# Translation with Encoder-Decoder RNN

We will use this notebook to implement a simple encoder decoder architecture. The results will definetely not create the best possible model, but we hope that the general approach will become apparent. 

Some parts of this notebook were inspired by different official [PyTorch tutorials](https://pytorch.org/tutorials/).
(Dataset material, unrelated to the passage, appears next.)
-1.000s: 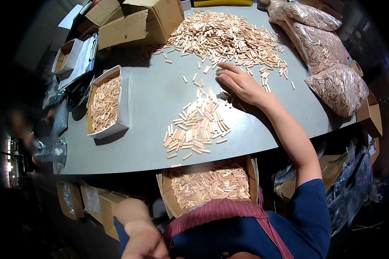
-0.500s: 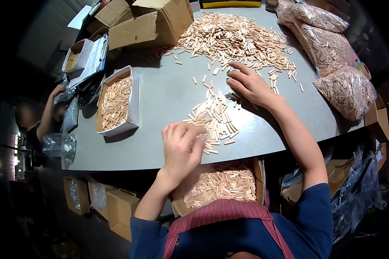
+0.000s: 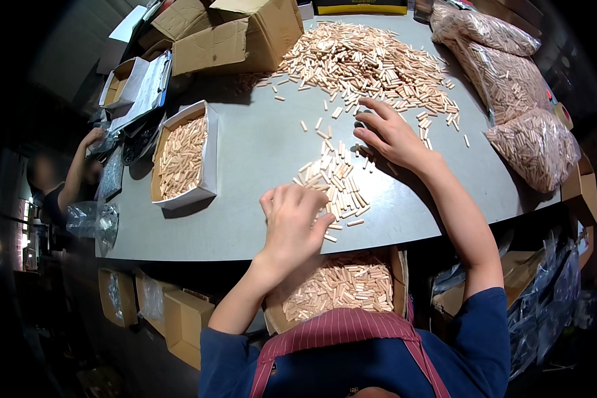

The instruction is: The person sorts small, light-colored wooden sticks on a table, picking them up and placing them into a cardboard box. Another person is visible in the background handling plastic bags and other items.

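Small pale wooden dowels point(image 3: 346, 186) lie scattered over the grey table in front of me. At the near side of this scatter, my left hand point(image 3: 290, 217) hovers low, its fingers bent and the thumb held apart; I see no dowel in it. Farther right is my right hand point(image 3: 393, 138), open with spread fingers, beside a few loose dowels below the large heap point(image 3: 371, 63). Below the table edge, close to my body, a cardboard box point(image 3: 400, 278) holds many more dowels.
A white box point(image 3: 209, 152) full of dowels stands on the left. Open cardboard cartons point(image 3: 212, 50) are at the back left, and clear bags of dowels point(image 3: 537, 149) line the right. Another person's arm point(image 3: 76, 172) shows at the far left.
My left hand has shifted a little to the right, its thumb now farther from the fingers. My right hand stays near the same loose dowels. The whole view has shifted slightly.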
There are more tutorials to be discovered, if you need to deepen your knowledge.

In [1]:
import re
import random

import torch
import torch.nn as nn
import torch.optim as optim
from torch.utils.data import Dataset, DataLoader

In [2]:
DEVICE = torch.device("cuda" if torch.cuda.is_available() else "cpu")
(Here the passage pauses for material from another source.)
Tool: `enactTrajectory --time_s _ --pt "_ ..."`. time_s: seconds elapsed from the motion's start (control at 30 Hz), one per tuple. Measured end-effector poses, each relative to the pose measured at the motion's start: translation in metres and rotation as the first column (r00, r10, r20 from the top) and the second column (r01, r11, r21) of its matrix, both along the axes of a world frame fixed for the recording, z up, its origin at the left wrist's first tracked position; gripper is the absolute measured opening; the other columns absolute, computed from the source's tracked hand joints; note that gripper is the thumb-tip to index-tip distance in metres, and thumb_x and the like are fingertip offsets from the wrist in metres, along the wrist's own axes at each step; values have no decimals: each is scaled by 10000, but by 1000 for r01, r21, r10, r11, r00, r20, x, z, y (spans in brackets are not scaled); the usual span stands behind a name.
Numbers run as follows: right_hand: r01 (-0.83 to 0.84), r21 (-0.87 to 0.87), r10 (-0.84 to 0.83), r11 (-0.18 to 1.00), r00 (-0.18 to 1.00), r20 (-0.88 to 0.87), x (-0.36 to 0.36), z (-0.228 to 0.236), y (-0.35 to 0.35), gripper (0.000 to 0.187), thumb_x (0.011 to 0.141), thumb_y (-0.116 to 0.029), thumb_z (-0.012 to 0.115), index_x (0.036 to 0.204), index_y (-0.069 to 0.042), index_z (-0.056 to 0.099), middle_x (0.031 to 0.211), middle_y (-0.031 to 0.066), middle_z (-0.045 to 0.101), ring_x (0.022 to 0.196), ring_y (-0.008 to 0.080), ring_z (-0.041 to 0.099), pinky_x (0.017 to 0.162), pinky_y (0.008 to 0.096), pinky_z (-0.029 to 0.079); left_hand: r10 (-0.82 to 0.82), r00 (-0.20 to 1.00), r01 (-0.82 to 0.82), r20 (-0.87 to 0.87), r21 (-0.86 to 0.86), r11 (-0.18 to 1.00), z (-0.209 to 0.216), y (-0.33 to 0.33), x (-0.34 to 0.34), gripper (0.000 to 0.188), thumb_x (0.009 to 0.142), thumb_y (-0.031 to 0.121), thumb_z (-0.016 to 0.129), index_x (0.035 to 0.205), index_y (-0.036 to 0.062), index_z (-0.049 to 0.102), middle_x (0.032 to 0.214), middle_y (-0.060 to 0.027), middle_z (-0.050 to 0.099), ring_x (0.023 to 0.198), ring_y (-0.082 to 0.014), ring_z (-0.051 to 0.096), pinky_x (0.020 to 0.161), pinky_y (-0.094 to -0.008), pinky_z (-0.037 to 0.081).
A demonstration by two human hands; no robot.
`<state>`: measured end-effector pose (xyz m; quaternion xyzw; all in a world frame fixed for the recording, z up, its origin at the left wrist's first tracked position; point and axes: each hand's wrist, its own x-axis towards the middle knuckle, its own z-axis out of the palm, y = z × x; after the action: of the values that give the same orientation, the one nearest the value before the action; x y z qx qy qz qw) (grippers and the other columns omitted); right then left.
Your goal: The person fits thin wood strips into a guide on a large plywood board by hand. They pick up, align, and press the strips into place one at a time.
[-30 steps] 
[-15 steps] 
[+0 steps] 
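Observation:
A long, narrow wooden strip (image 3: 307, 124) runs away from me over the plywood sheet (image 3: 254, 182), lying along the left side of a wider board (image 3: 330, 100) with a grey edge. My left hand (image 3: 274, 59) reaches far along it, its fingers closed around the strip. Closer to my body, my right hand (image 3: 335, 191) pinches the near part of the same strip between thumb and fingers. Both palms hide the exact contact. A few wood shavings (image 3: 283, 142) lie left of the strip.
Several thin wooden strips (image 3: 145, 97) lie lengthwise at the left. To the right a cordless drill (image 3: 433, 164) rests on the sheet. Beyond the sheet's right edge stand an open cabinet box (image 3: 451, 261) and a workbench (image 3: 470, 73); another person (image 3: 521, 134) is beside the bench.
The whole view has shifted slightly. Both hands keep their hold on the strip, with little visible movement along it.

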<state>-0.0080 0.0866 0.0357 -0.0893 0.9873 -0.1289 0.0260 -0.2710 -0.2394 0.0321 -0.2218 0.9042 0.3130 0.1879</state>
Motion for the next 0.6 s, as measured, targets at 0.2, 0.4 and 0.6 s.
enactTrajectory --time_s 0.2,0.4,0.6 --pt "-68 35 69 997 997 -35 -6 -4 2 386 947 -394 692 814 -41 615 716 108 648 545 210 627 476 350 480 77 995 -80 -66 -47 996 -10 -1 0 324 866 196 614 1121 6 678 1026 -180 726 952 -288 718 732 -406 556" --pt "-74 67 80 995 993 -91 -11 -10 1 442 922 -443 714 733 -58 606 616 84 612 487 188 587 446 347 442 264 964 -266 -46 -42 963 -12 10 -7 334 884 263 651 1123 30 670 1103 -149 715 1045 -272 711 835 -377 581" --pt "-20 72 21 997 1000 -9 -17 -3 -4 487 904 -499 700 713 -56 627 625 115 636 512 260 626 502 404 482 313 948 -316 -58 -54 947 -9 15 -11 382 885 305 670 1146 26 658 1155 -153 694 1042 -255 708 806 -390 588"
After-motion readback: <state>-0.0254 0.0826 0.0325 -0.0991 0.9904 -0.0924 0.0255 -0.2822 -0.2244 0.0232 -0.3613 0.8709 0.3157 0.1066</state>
We are going to use very simple language pairs for our translation task, specifically the German-English. This dataset is taken from a an Anki dataset, a dataset that is used for flashcards in the spaced repition program Anki. There are many different languages available on the [website](https://www.manythings.org/anki/), if you would like to implement a similar model for a different language.

Below we utilize a couple of bash commands to download and unzip the data.

In [3]:
!cd ../datasets/ && { curl -O https://www.manythings.org/anki/deu-eng.zip ; cd -; }

  % Total    % Received % Xferd  Average Speed   Time    Time     Time  Current
                                 Dload  Upload   Total   Spent    Left  Speed
100 9376k  100 9376k    0     0  1321k      0  0:00:07  0:00:07 --:--:-- 1809k
/home/petruschka/repos/World4AI/website/src/notebooks/sequence_modelling


In [4]:
!rm -rf ../datasets/deu_eng/
!unzip ../datasets/deu-eng.zip -d ../datasets/deu_eng

Archive:  ../datasets/deu-eng.zip
  inflating: ../datasets/deu_eng/deu.txt  
  inflating: ../datasets/deu_eng/_about.txt  


In [5]:
!ls ../datasets/deu_eng

_about.txt  deu.txt


The starting language pairs are really simple, consisting only of a single word or expression. You should also notice that the pair is always followed by the licence, which we will need to remove at a later point.

In [6]:
!head ../datasets/deu_eng/deu.txt

Go.	Geh.	CC-BY 2.0 (France) Attribution: tatoeba.org #2877272 (CM) & #8597805 (Roujin)
Hi.	Hallo!	CC-BY 2.0 (France) Attribution: tatoeba.org #538123 (CM) & #380701 (cburgmer)
Hi.	Grüß Gott!	CC-BY 2.0 (France) Attribution: tatoeba.org #538123 (CM) & #659813 (Esperantostern)
Run!	Lauf!	CC-BY 2.0 (France) Attribution: tatoeba.org #906328 (papabear) & #941078 (Fingerhut)
Run.	Lauf!	CC-BY 2.0 (France) Attribution: tatoeba.org #4008918 (JSakuragi) & #941078 (Fingerhut)
Wow!	Potzdonner!	CC-BY 2.0 (France) Attribution: tatoeba.org #52027 (Zifre) & #2122382 (Pfirsichbaeumchen)
Wow!	Donnerwetter!	CC-BY 2.0 (France) Attribution: tatoeba.org #52027 (Zifre) & #2122391 (Pfirsichbaeumchen)
Duck!	Kopf runter!	CC-BY 2.0 (France) Attribution: tatoeba.org #280158 (CM) & #9968521 (wolfgangth)
Fire!	Feuer!	CC-BY 2.0 (France) Attribution: tatoeba.org #1829639 (Spamster) & #1958697 (Tamy)
Help!	Hilfe!	CC-BY 2.0 (France) Attribution: tatoeba.org #435084 (lukaszpp) & #575889 (MUIRIEL)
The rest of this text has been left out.